The violence is real and does not stop tourism. What’s going on?

“I have a theory,” I say, and attempt to overlay how Mandelbrot’s fractals explain the impact of lockdowns and the past three years. He listens and helps formulate this hypothesis.

  1. The nicest 10% of Chicago is much nicer than the bottom 90%. With the concentration of wealth that has occurred, the nicest 10% of that 10% – the 1% – is now even that much nicer than the 10% – 2% of niceness from which it has emerged.
  2. Likewise, safety has stratified. The safest 10% has now been stratified, such that within it, the safest 10%, the overall top 1%, is now much safer – perhaps truly safe. This area includes the wealthiest neighborhoods and tourist areas most of the time.
  3. The nicest neighborhoods in Chicago are the same (link); near North Side, Gold Coast, Lincoln Park, Old Town, The Loop, Streeterville, Lake View, Wicker Park, River North, Marina City, etc. When the stratification happened, it didn’t knock a neighborhood out wholesale – it created stratification within the neighborhood.
  4. 10% of Gold Coast is even safer than the 90% it as now left behind – the same for Lincoln Park, and all the neighborhoods above, etc. Maybe one building is now much safer than the next. Maybe one floor is safer than another. A fracture has occurred.
  5. How do you know if you’re in the safest part post-fracture? If you have to ask, you are not in it.

Within the nicest and safest parts of Chicago, parts become even nicer, even safer.

Watching cable news, watching television in South America with his wife, my friend sees the same confusing coverage I see in New England because the same stratification has happened to news coverage. The changes from the new stratification to the neighborhoods are too fresh. Media coverage is also stratified, making it less likely for a proper understanding to occur.

In the past, the best 10% of media coverage caught the stratification. Now only the best 10% of the 10% – the 1% – detects the change.

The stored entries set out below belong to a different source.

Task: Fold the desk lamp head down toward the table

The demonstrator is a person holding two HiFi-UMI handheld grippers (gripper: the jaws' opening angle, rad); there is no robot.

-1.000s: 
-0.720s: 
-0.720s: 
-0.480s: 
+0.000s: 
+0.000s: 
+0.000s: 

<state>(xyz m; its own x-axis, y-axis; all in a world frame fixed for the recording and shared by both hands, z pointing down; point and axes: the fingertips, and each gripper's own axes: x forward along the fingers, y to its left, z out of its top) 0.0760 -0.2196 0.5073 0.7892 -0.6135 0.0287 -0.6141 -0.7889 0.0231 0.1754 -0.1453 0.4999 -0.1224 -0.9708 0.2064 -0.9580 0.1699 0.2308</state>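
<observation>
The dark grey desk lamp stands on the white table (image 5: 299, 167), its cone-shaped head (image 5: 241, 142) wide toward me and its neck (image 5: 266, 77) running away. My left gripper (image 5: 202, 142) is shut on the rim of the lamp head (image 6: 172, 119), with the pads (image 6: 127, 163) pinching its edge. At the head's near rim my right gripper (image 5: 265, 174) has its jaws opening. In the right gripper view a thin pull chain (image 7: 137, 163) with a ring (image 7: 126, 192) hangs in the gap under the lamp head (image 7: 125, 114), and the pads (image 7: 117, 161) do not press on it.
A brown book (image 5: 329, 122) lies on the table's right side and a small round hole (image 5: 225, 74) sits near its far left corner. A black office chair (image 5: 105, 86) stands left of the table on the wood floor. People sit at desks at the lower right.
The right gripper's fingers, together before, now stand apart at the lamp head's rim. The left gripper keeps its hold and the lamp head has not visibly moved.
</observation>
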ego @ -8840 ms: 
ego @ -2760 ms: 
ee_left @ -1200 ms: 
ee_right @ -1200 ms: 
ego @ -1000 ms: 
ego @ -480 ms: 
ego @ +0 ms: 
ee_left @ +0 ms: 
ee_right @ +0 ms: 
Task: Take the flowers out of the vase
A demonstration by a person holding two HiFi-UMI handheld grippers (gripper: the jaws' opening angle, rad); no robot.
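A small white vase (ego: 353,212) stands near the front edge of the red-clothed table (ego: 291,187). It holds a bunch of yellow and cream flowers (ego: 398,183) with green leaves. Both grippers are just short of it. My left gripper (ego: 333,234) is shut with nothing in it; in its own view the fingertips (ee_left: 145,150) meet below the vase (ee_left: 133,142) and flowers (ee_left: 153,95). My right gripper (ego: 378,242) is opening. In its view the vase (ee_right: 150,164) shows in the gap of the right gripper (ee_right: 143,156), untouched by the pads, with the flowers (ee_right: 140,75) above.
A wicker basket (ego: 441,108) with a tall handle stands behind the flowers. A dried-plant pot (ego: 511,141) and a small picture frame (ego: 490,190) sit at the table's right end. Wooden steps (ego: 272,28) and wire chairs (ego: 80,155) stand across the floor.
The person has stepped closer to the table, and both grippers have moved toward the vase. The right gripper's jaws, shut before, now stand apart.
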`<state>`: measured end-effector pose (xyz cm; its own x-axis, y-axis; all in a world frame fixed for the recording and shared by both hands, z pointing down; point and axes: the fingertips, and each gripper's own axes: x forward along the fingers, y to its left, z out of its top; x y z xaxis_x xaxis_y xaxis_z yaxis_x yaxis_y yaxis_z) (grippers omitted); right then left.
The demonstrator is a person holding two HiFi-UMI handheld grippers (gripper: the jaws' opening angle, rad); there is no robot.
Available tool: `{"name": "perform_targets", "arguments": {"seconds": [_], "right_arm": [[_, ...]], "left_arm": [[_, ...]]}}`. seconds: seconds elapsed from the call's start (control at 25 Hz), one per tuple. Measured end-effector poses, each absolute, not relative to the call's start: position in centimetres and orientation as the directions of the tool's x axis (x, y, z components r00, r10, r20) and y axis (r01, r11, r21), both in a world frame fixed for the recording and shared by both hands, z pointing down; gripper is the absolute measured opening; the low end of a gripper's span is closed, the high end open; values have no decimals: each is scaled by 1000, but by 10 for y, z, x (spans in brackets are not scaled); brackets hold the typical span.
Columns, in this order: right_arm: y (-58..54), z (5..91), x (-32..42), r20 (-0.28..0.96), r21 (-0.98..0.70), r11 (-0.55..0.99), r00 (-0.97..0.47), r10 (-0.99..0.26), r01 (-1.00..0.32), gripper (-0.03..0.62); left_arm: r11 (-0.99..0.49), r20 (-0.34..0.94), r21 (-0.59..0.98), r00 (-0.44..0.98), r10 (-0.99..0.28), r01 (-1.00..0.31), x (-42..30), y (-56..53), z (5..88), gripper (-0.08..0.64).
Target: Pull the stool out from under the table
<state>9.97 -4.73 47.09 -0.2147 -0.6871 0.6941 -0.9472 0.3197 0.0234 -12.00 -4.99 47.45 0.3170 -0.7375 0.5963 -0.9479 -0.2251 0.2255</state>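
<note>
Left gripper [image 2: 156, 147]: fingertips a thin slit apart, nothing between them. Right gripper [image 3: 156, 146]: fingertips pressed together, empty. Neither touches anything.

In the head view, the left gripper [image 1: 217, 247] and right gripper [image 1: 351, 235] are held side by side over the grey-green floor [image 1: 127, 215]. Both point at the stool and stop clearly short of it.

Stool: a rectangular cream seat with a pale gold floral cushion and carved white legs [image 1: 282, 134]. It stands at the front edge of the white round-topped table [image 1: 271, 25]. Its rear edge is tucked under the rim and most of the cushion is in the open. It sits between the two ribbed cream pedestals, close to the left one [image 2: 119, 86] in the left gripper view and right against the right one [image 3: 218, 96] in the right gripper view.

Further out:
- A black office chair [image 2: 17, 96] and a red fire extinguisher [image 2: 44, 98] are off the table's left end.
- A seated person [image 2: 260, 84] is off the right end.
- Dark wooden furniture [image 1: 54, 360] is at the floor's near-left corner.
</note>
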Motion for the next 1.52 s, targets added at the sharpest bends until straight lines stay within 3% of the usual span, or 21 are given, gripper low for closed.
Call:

Beforehand, it took the top 10% of media to articulate what was the safest 10% of Chicago:

.10 * .10 = .01

Post fracture, we require the top 10% of the 10% to describe the safest 10% of the 10%:

.10 * .10 * .10 * .10 = .0001

The region of safety decreases from 10% to 1%, making detection more difficult. Because my Angelino friend and I depend on a fallible news media to digest what’s happening, because we’re not locals, the lens used is also lower in quality.

What Would Prove this Wrong?

Crime statistics could show that Chicago is less dangerous, making this whole topic moot.

We could learn that past reporting on crime was no more accurate, making the compounding effect of reporting irrelevant.

If there is a source of information reporting on this accurately – it could be that my Angelino friend and I are the only two people who seem to think violence in Chicago is an issue.

What Would Prove this Right?

If over time, certain areas continued to show less crime – and if those areas were subsets within the previous ‘nice’ areas of no crime. A map would emerge like the illustrations of WW2 airplanes with bullet holes showing what hasn’t been hit.

This could only be proven correct with multiple studies over a long period of time. Socioeconomic and crime data is not quickly gathered.